*EXERCISE INSTRUCTIONS*.
Every line in the data below has to be repeated exactly; no picture belongs in the result.

*GIVEN INFORMATION*.
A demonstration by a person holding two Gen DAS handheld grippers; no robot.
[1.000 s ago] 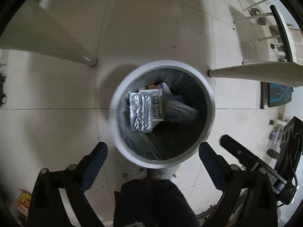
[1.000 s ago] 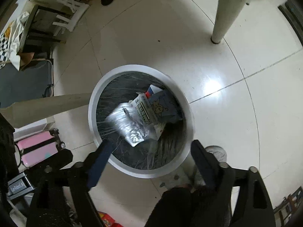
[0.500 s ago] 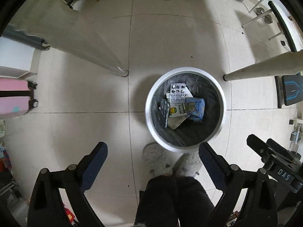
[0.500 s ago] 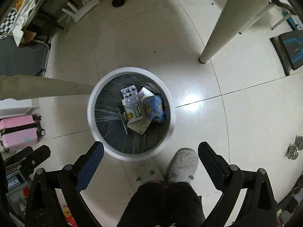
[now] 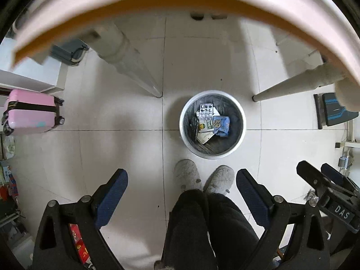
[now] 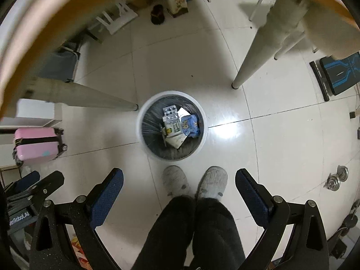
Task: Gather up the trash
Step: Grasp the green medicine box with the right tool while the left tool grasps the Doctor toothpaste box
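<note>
**Left wrist view, left to right**
- Pink suitcase [image 5: 31, 112]: left edge of frame, on the floor, well apart from the bin.
- Left gripper [image 5: 181, 193]: lower frame, jaws spread wide, nothing between them.
- Table leg [image 5: 135, 67]: upper centre-left, foot just left of the bin.
- Person's grey slippers [image 5: 186, 174]: lower centre, just below the bin.
- Trash bin [image 5: 240, 139]: centre-right, white rim, dark liner. Contents: blister pack [image 5: 205, 110], green-and-white carton [image 5: 205, 126], blue wrapper [image 5: 221, 123].
- Table edge [image 5: 180, 2]: arcs across the whole top of frame, blurred.

**Right wrist view, left to right**
- Right gripper [image 6: 178, 194]: lower frame, jaws spread wide, empty.
- Bin at frame centre, same three items plus a pale card lying inside.
- Second table leg [image 6: 258, 51]: upper right.

**Step in hand (judgement)**
- The trash lies in the bin and both claws are empty, so a drop appears complete. Both cameras sit high over the floor, under the table's rim.

**Next move (judgement)**
- No loose trash is visible on the open floor near the bin. The next move calls for bringing the grippers up to the tabletop, not visible here, to find a further piece, or ending if none remains.
</note>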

*SOLUTION TO THE PROBLEM*.
A demonstration by a person holding two Gen DAS handheld grippers; no robot.
[1.000 s ago] 
[1.000 s ago] 
[0.500 s ago] 
[0.500 s ago] 
[now] 
[now] 
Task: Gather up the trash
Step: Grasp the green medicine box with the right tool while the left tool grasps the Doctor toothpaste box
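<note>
**Left wrist view, left to right**
- Pink suitcase [image 5: 31, 112]: left edge of frame, on the floor, well apart from the bin.
- Left gripper [image 5: 181, 193]: lower frame, jaws spread wide, nothing between them.
- Table leg [image 5: 135, 67]: upper centre-left, foot just left of the bin.
- Person's grey slippers [image 5: 186, 174]: lower centre, just below the bin.
- Trash bin [image 5: 240, 139]: centre-right, white rim, dark liner. Contents: blister pack [image 5: 205, 110], green-and-white carton [image 5: 205, 126], blue wrapper [image 5: 221, 123].
- Table edge [image 5: 180, 2]: arcs across the whole top of frame, blurred.

**Right wrist view, left to right**
- Right gripper [image 6: 178, 194]: lower frame, jaws spread wide, empty.
- Bin at frame centre, same three items plus a pale card lying inside.
- Second table leg [image 6: 258, 51]: upper right.

**Step in hand (judgement)**
- The trash lies in the bin and both claws are empty, so a drop appears complete. Both cameras sit high over the floor, under the table's rim.

**Next move (judgement)**
- No loose trash is visible on the open floor near the bin. The next move calls for bringing the grippers up to the tabletop, not visible here, to find a further piece, or ending if none remains.
</note>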

This output is complete, and the exercise is done.